ASSIGNMENT:
Return only that part of the material below which starts with the line containing "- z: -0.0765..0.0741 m" and goes on through the line containing "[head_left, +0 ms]", restated exactly.

MATERIAL PROVIDED:
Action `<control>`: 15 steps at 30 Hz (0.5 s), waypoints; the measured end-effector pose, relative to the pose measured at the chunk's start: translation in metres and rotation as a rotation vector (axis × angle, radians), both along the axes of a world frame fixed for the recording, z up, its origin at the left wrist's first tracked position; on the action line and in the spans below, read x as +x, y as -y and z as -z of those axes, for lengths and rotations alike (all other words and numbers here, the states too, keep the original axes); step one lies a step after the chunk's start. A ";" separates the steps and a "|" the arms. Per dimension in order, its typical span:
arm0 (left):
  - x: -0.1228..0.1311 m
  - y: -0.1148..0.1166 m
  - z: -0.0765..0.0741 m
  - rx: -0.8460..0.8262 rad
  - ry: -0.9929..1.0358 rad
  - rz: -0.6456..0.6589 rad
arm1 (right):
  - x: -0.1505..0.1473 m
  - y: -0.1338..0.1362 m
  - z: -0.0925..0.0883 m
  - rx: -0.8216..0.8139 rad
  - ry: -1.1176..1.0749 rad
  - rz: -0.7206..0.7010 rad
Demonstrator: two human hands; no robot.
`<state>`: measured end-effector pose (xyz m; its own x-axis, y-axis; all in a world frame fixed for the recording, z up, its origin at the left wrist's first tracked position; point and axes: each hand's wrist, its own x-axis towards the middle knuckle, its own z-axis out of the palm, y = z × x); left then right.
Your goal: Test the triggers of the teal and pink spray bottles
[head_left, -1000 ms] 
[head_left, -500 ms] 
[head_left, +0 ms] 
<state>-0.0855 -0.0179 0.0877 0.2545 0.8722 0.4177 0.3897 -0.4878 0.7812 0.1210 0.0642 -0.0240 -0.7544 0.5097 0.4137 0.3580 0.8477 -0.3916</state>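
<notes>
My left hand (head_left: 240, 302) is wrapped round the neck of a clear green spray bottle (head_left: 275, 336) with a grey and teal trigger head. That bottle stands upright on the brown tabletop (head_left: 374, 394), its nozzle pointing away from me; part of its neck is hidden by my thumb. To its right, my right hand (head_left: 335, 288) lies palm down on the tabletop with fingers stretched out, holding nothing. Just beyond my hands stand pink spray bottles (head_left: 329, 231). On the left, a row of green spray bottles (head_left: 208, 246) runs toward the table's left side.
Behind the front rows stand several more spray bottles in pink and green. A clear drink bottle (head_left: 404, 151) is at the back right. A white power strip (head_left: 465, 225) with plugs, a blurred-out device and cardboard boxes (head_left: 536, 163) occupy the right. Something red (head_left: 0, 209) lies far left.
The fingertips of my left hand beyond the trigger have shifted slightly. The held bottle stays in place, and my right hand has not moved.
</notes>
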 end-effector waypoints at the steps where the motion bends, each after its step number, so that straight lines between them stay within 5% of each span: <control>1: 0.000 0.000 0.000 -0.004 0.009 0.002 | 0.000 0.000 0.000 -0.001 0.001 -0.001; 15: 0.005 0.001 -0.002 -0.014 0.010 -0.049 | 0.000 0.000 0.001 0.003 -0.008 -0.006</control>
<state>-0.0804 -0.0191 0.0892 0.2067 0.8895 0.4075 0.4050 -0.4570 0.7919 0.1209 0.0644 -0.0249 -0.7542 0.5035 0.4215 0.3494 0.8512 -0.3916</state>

SOLUTION FOR THIS PROBLEM:
  - z: -0.0765..0.0741 m
  - rx: -0.8460..0.8262 rad
  - ry: -0.9929..1.0358 rad
  - rz: -0.6456..0.6589 rad
arm1 (right):
  - x: -0.1505..0.1473 m
  - y: -0.1338..0.1362 m
  - z: -0.0925..0.0883 m
  - rx: -0.8216..0.8139 rad
  - ry: -1.1176..1.0749 rad
  - rz: -0.7206..0.7010 rad
Demonstrator: two human hands; no robot.
`<state>`: measured end-effector pose (xyz m; its own x-axis, y-axis; all in a world frame fixed for the recording, z up, its origin at the left wrist's first tracked position; point and axes: each hand's wrist, its own x-axis towards the middle knuckle, its own z-axis out of the palm, y = z × x); left then right.
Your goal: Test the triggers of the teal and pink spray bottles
[head_left, -1000 ms] 
[head_left, -500 ms] 
[head_left, +0 ms] 

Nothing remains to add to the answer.